One of the challenges to making great bread involves the shaping process. Too much stress on your dough can result in serious problems.
Presenting at the Bread Bakers Guild of America’s Wheatstalk conference in Chicago, Master Baker Lionel Vatinet demonstrated tips and techniques for producing Country French Bread.
Dividing the dough is a delicate process. Start with the dough in front of you, and start the process by dividing each dough piece from the front, working your way to the back.
Be careful to never put pressure on the top of the dough piece. Gently form each piece into the desired shape by using your hands to slide and shape the dough along a wooden table, from back to front. Then allow your dough pieces to rest for 20 to 30 minutes.
“Every time you touch the dough, you stress the dough,” says Vatinet, whose passion for bread was first nurtured when he joined France’s prestigious artisans’ guild Les Compagnons du Devoir as an apprentice at age 16.
Emerging seven years later with the distinguished and hard-earned title of Maitre Boulanger (Master Baker), Vatinet pledged to devote his life to teaching, sharing and preserving the ancient art and science of bread baking.
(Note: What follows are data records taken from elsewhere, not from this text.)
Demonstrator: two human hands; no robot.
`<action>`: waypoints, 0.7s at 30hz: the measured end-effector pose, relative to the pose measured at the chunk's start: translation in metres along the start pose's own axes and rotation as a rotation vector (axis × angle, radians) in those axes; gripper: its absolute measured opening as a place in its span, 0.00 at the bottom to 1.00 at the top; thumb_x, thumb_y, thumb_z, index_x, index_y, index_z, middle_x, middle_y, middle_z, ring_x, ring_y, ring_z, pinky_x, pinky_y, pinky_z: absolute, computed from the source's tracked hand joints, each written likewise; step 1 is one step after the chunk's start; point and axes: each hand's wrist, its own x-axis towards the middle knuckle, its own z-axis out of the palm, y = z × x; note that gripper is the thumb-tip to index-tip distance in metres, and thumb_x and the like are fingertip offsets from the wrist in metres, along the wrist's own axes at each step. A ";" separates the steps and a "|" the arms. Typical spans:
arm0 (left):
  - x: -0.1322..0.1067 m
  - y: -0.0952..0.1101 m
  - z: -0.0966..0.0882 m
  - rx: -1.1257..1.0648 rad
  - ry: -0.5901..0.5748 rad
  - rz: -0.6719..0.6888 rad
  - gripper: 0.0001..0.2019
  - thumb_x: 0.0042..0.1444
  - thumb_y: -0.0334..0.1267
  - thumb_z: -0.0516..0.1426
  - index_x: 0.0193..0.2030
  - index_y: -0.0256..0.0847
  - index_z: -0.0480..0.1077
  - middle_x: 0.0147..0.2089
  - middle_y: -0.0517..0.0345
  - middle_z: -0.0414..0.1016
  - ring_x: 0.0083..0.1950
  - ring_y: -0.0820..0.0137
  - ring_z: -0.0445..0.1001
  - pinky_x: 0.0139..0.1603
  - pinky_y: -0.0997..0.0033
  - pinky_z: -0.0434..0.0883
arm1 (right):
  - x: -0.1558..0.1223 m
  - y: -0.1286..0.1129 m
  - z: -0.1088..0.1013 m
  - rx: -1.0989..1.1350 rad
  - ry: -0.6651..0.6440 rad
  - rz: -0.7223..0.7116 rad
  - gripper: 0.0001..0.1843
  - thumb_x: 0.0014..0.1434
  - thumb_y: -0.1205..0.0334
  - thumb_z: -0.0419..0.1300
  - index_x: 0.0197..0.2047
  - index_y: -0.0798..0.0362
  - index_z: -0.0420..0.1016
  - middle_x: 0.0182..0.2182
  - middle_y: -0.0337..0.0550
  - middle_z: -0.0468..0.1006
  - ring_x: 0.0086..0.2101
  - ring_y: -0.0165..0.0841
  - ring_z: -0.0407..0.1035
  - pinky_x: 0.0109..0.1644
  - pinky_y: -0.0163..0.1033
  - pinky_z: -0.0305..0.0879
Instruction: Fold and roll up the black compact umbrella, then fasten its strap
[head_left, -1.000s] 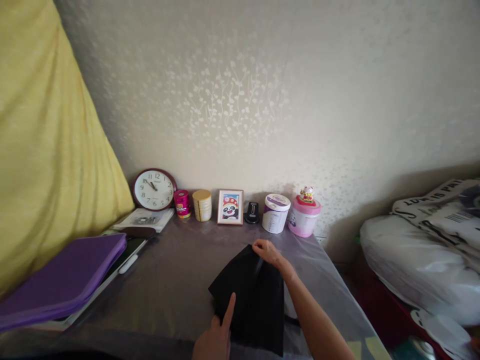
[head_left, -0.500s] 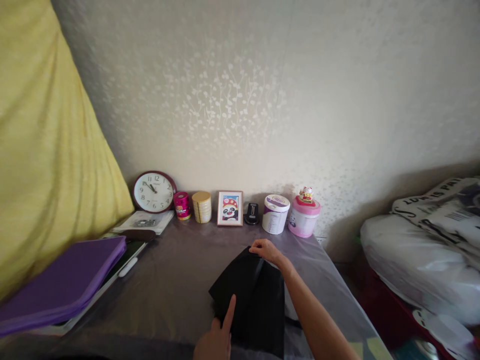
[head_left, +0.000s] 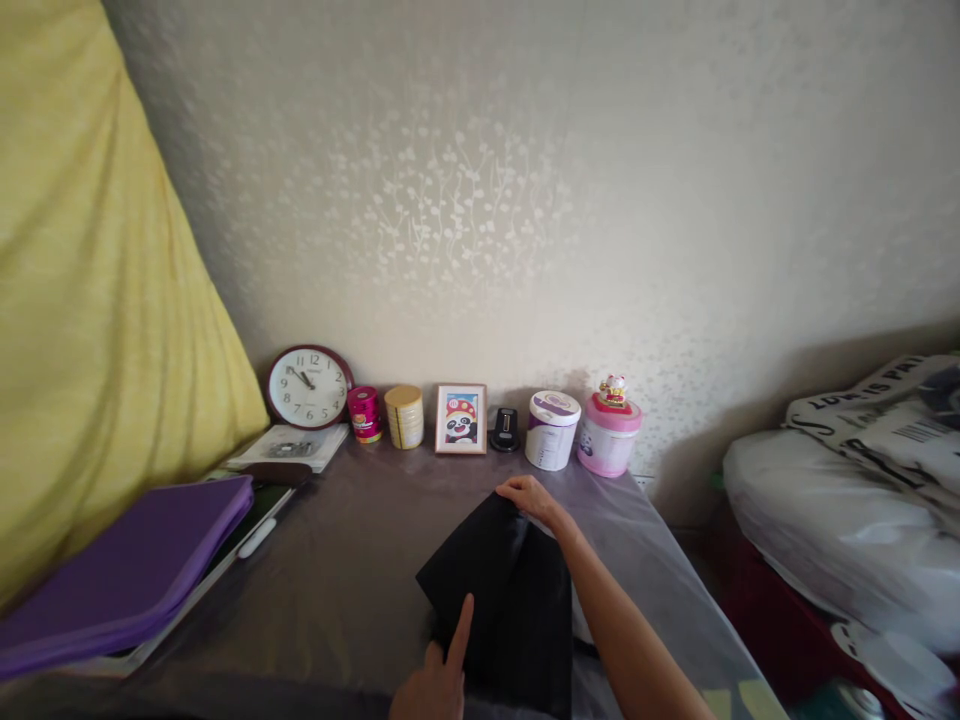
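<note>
A black, thin, fabric-like piece (head_left: 517, 620), perhaps a flat bag, lies on the table in front of me, its left part folded or lifted at a slant. At its top corner my right hand (head_left: 529, 497) is closed, thumb and fingers pinching the edge. My left hand (head_left: 439, 675) is low at the piece's left side, index finger stretched out over the black surface and the other visible finger bent. Its thumb is hidden, and I see nothing held in it. Part of a dark strap (head_left: 585, 648) shows beside my right forearm.
Along the wall stand a clock (head_left: 309, 388), a pink can (head_left: 364, 415), a yellow-lidded jar (head_left: 404, 418), a panda picture frame (head_left: 460, 420), a small black object (head_left: 505, 430) and two tubs (head_left: 553, 432). A purple folder (head_left: 127, 570) lies left; bulky plastic-wrapped items (head_left: 825, 520) sit right.
My right hand has shifted very slightly left with the corner of the black piece. The left hand stays almost in place; the whole view has moved a little.
</note>
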 end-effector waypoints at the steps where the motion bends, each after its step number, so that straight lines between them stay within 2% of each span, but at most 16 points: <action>1: 0.000 0.000 0.001 0.002 0.004 -0.002 0.33 0.56 0.28 0.42 0.62 0.55 0.27 0.42 0.53 0.70 0.35 0.70 0.73 0.29 0.77 0.61 | 0.002 0.000 0.001 -0.015 0.006 0.000 0.18 0.53 0.53 0.51 0.23 0.57 0.72 0.14 0.32 0.61 0.19 0.24 0.55 0.22 0.29 0.50; 10: 0.004 -0.004 0.004 -0.081 -0.023 0.010 0.32 0.57 0.30 0.42 0.64 0.50 0.28 0.44 0.52 0.69 0.35 0.71 0.73 0.29 0.77 0.60 | 0.010 -0.005 0.017 -0.264 0.076 0.027 0.12 0.53 0.55 0.54 0.28 0.51 0.76 0.25 0.37 0.75 0.29 0.29 0.67 0.32 0.31 0.56; 17: 0.004 -0.003 0.008 -0.040 0.029 -0.031 0.30 0.56 0.31 0.43 0.65 0.44 0.34 0.46 0.49 0.70 0.35 0.70 0.73 0.30 0.77 0.62 | 0.004 -0.009 0.029 -0.466 0.140 0.067 0.07 0.51 0.59 0.57 0.29 0.48 0.75 0.29 0.41 0.77 0.33 0.34 0.70 0.35 0.34 0.59; 21: 0.002 -0.004 0.008 -0.072 0.001 -0.026 0.30 0.56 0.32 0.42 0.65 0.41 0.34 0.49 0.47 0.69 0.36 0.69 0.73 0.31 0.76 0.63 | -0.001 -0.014 0.025 -0.521 0.216 0.053 0.07 0.54 0.61 0.55 0.30 0.50 0.74 0.32 0.44 0.76 0.35 0.34 0.70 0.37 0.36 0.60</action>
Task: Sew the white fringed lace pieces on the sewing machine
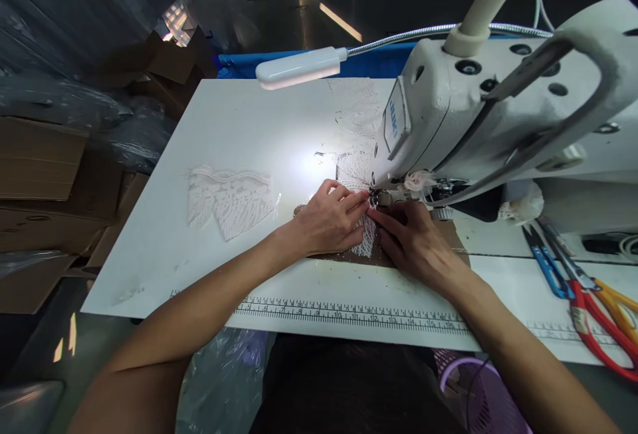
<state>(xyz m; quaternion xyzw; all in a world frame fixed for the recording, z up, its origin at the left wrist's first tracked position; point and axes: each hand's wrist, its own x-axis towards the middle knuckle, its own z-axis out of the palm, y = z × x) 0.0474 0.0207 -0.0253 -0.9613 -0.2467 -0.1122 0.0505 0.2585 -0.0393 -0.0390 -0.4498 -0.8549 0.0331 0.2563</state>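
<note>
A strip of white lace lies under the presser foot of a white sewing machine. My left hand rests palm down over it, fingers stretched toward the needle area and the thumb nearer me. From the other side my right hand reaches in close to the foot, with curled fingers closed at the lace's right edge; some fingertips are hidden. Beneath both hands is a brown sheet. More lace extends behind the foot. Another white lace piece lies to the left.
A white lamp lights the white table. Blue thread snips and red-handled scissors lie at right. A printed ruler runs along the front edge. Cardboard boxes stand left, a purple basket below.
</note>
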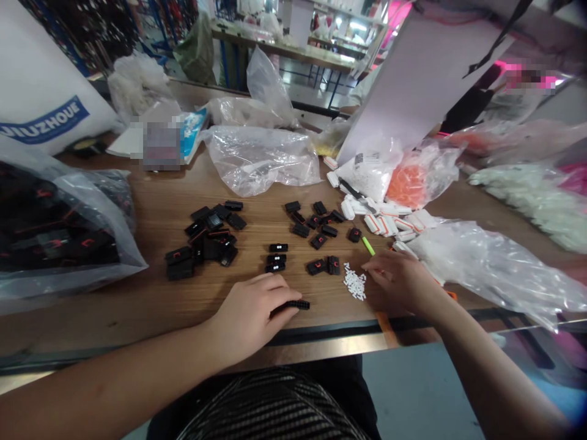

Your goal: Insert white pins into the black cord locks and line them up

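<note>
My left hand (250,315) rests near the front edge of the wooden table (151,299), its fingers curled round a black connector housing (292,305). To the right, my right hand (401,281) lies beside a small heap of tiny white pins (355,285), fingertips pinched together at the heap's edge; what they hold is too small to make out. A green stick (368,245) lies just beyond that hand. Loose black housings are scattered in a left cluster (208,238) and a middle cluster (318,229), with two more (276,257) straight ahead of my left hand.
A clear bag of black parts (59,232) fills the left side. Crumpled empty bags (259,159) lie at the back. White and orange parts (389,223) and a bag of orange pieces (408,183) sit at the right, with clear plastic (486,263) beside my right arm.
</note>
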Available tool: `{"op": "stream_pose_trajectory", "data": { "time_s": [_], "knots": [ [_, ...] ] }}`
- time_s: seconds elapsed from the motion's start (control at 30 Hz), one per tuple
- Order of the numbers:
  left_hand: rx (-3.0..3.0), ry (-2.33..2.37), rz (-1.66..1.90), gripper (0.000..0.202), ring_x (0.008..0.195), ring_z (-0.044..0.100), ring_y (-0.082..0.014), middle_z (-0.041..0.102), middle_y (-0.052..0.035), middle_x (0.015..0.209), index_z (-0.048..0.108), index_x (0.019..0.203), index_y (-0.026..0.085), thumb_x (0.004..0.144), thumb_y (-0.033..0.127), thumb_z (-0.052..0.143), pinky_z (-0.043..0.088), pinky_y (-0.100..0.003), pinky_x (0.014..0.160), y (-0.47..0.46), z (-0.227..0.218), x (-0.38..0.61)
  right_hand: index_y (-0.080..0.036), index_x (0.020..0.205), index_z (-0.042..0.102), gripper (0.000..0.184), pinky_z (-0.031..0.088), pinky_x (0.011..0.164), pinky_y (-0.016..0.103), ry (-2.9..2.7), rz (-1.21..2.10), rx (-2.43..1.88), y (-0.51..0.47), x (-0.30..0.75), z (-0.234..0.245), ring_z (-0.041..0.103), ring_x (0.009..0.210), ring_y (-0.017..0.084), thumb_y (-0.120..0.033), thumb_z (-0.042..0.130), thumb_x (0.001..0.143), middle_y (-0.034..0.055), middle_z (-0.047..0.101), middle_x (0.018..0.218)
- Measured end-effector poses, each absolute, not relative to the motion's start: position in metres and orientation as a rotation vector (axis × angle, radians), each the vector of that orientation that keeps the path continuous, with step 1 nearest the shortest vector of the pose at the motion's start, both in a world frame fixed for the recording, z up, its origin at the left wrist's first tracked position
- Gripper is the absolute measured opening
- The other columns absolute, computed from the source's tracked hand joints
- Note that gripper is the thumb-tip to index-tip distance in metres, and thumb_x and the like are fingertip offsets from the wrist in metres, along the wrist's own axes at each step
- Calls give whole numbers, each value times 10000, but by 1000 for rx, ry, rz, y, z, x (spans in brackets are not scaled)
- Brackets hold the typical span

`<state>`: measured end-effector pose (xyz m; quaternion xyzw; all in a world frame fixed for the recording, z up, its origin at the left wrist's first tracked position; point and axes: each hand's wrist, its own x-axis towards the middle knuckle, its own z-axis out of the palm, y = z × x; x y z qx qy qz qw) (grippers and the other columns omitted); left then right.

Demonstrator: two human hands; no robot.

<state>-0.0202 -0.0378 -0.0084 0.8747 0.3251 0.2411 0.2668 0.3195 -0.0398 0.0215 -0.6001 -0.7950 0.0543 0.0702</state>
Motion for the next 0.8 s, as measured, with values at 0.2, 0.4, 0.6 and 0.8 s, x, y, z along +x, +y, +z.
{"op": "stream_pose_trajectory", "data": {
  "time_s": [0.2,0.4,0.6,0.8],
  "knots": [
    [2356,875,639,177,934,647,-201,691,-17,1005,681,1098,235,928,245,634,545,-392,839,-38,-7,-19,-252,975,762,245,527,721,333,-2210,314,-2019,-40,321,27,711,784,213,-358,564,876,26,777,958],
    [2327,927,635,105,846,634,-198,672,-3,895,640,936,203,857,187,707,519,-353,743,-38,-3,-17,-256,891,765,244,484,608,308,-2050,311,-2224,-43,319,16,687,677,202,-424,593,845,9,767,804],
    [2340,919,638,106,792,603,-179,647,5,865,608,907,200,860,190,702,472,-315,690,-38,-4,-17,-232,853,758,221,470,599,286,-1949,421,-2181,-42,317,16,672,670,188,-393,611,823,9,758,778],
    [2345,911,651,110,775,592,-172,639,8,853,603,910,199,859,190,700,456,-308,678,-39,-4,-19,-220,830,771,287,447,568,297,-1901,362,-2217,-43,320,14,645,631,194,-471,634,809,27,740,721]
  ]
}}
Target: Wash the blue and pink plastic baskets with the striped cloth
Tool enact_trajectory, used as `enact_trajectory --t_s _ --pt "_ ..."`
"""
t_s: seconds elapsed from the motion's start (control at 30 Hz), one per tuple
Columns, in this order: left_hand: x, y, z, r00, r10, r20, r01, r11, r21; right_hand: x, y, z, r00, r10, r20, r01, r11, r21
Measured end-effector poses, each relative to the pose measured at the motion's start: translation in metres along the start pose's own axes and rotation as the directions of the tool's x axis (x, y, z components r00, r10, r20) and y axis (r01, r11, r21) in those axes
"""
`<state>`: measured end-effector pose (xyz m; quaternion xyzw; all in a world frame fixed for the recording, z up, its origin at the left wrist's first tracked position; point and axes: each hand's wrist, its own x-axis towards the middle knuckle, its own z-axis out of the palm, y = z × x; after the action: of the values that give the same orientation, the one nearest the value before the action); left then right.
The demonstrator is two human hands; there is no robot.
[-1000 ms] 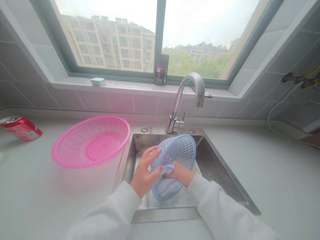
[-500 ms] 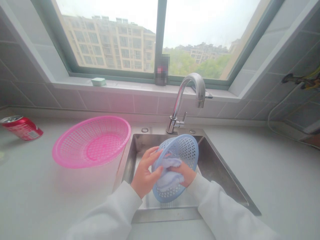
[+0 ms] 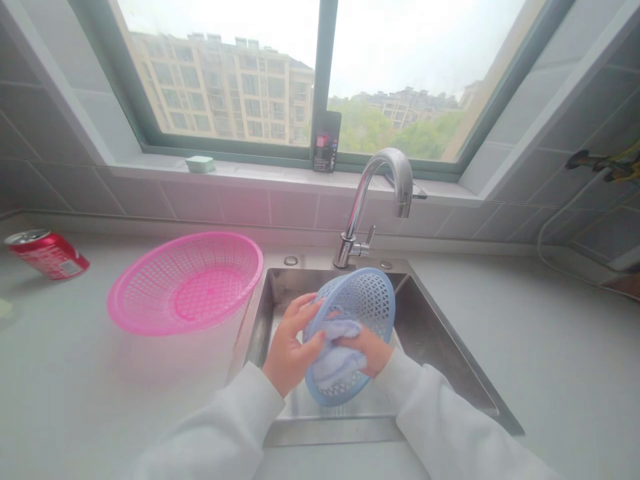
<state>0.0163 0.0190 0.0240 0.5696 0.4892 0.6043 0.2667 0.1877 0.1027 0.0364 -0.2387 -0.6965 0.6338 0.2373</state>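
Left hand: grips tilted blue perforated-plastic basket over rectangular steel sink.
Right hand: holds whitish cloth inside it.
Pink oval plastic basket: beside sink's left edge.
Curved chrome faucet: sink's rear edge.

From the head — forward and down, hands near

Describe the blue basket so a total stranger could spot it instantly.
Find the steel sink below the window. In front of its curved faucet, the left hand holds the blue basket tilted, while the right hand holds a cloth inside it. Its blue colour sets it apart from the pink basket left of the sink.
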Motion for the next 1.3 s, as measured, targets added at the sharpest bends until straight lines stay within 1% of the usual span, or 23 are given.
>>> enact_trajectory --t_s 0.1,0.13,0.17,0.3,0.33,0.37,0.5,0.53,0.57,0.63,0.7,0.73,0.77,0.8,0.9,0.93,0.97,1.0,1.1,1.13,1.17,1.2,1.3 --pt "-0.001 -0.001 0.001 1.000 0.010 -0.012 -0.010 1.000 0.017 0.002 0.006 -0.001 0.998 0.039 0.046 -0.032 0.990 -0.136" --pt "-0.001 -0.001 0.002 1.000 0.016 -0.006 -0.016 1.000 0.022 0.002 0.007 -0.001 0.998 0.045 0.048 -0.038 0.988 -0.152" --pt "-0.001 -0.001 0.002 1.000 0.022 0.001 -0.022 0.999 0.025 0.002 0.007 -0.001 0.998 0.042 0.037 -0.037 0.992 -0.123" --pt "0.000 0.001 0.001 0.999 0.041 0.011 -0.041 0.999 0.014 0.002 0.003 0.001 1.000 0.009 -0.015 -0.007 0.992 0.123" --pt "0.000 0.001 0.001 0.999 0.040 0.007 -0.040 0.999 0.014 0.002 0.003 0.001 1.000 0.009 -0.012 -0.007 0.990 0.139" --pt "0.000 0.001 0.001 0.999 0.038 0.006 -0.038 0.999 0.015 0.002 0.003 0.001 1.000 0.013 -0.001 -0.013 0.994 0.110" --pt "-0.001 0.000 0.002 0.999 0.027 0.021 -0.028 0.999 0.040 0.003 0.010 -0.001 0.996 0.044 0.083 -0.030 0.988 -0.154" --pt "-0.002 -0.001 0.002 0.999 0.032 0.028 -0.033 0.998 0.046 0.002 0.010 -0.001 0.995 0.046 0.084 -0.031 0.985 -0.171" --pt "-0.002 -0.001 0.002 0.999 0.041 0.033 -0.043 0.998 0.048 0.001 0.010 -0.001 0.997 0.045 0.067 -0.035 0.989 -0.142" --pt "-0.002 -0.001 0.002 0.997 0.067 0.039 -0.068 0.997 0.042 -0.001 0.009 0.000 0.999 0.050 -0.010 -0.050 0.998 0.024" --pt "-0.002 -0.001 0.001 0.996 0.083 0.035 -0.084 0.996 0.037 -0.003 0.007 0.002 0.995 0.081 -0.059 -0.067 0.975 0.213" --pt "-0.002 -0.001 0.001 0.996 0.084 0.033 -0.085 0.996 0.038 -0.002 0.008 0.003 0.994 0.096 -0.057 -0.078 0.962 0.263" --pt "-0.002 -0.002 0.001 0.996 0.083 0.032 -0.084 0.996 0.042 -0.002 0.010 0.003 0.994 0.101 -0.040 -0.088 0.962 0.257" --pt "-0.002 -0.002 0.000 0.996 0.080 0.032 -0.081 0.996 0.046 0.000 0.012 0.003 0.996 0.092 -0.021 -0.086 0.976 0.199" --pt "-0.003 -0.002 0.001 0.996 0.077 0.043 -0.079 0.995 0.057 0.003 0.019 -0.001 0.999 0.029 0.031 -0.027 0.998 -0.055" --pt "-0.003 -0.002 0.001 0.996 0.078 0.047 -0.080 0.995 0.059 0.004 0.019 -0.002 0.999 0.020 0.038 -0.017 0.996 -0.092" --pt "-0.003 -0.002 0.002 0.996 0.079 0.050 -0.082 0.995 0.060 0.003 0.018 -0.002 0.999 0.022 0.026 -0.020 0.997 -0.079" --pt "-0.003 -0.002 0.002 0.995 0.082 0.049 -0.084 0.995 0.059 0.002 0.015 -0.002 0.999 0.032 0.002 -0.032 0.999 -0.020" --pt "-0.003 -0.002 0.001 0.996 0.085 0.024 -0.087 0.995 0.058 -0.002 0.005 0.003 0.995 0.087 -0.050 -0.072 0.967 0.243" --pt "-0.003 -0.002 0.001 0.996 0.083 0.018 -0.084 0.995 0.059 -0.003 0.003 0.004 0.994 0.103 -0.044 -0.086 0.955 0.285" --pt "-0.003 -0.002 0.001 0.997 0.079 0.016 -0.080 0.995 0.059 -0.003 0.002 0.005 0.993 0.112 -0.026 -0.101 0.957 0.272" --pt "-0.003 -0.003 0.001 0.997 0.076 0.017 -0.077 0.995 0.060 -0.002 0.003 0.005 0.994 0.112 -0.001 -0.109 0.972 0.210" --pt "-0.004 -0.003 0.001 0.997 0.075 0.034 -0.077 0.995 0.061 0.000 0.010 0.002 0.996 0.065 0.057 -0.062 0.996 -0.059"
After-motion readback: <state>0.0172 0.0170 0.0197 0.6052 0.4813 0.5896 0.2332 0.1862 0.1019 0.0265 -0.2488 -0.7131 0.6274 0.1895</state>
He is the author of A Passion for Bread: Lessons from a Master Baker.
Vatinet’s mission has been to demystify baking and enable more bakers to produce high quality handcrafted breads. He’s dedicated his life to sharing his knowledge, consulting nationwide and abroad for bakeries, instore bakery programs and manufacturing par bake programs, training bakers in Europe, the Middle East, Central and South America, Canada and the United States.
In 1995 Vatinet was the founding instructor at San Francisco Baking Institute (SFBI), the first school of its kind in the US. Bakers from the most respected bakeries in America traveled to SFBI to study with Vatinet, who has been credited not only for his skill and passion, but also for his knowledge in maintaining quality while increasing production, a critical component to the growth and success of the artisanal bread baking industry in America.
After years spent traveling the globe with yeast and flour in hand, Vatinet realized his lifelong dream and opened La Farm Bakery in Cary, NC, in 1998. La Farm Bakery is a modern bakery that continues the centuries-old baking traditions and techniques and honors the ordinary yet extraordinary boulangeries that once flourished in every little town in France.
At La Farm Bakery, Vatinet produces 15 different styles of breads and 20 seasonal breads throughout the year using a European-style hearth oven. He’s best known for his signature “La Farm” sourdough bread, an impressive 5-pound boule with an intense flavor, similar to those still enjoyed on farms throughout France.
Vatinet possesses both a superior understanding of the fundamentals of French bread baking and the American zeal for innovation, and as a result continues to develop new, exciting breads such as the Asiago-Parmesan, White Chocolate Mini Baguette, Cinnamon-Raisin-Pecan-Currant, Spelt and Multi-Grain.
He believes in using unbleached and unbromated flours to produce a healthier and more colorful product with no artificial colors or preservatives.
Vatinet begins with a natural levian yeast starter, and buys ingredients locally when feasible as part of his bakery’s commitment to the community.
His signature sourdough breads are handcrafted using a three-day process: a day to build the starter (mother of the bakery), a day to handcraft the loaves, and a day to allow the bread to slowly proof and maximize the flavor before baking.
The bread is baked in a steam-injected European hearth oven, which produces a crispy crust and breathtaking interior.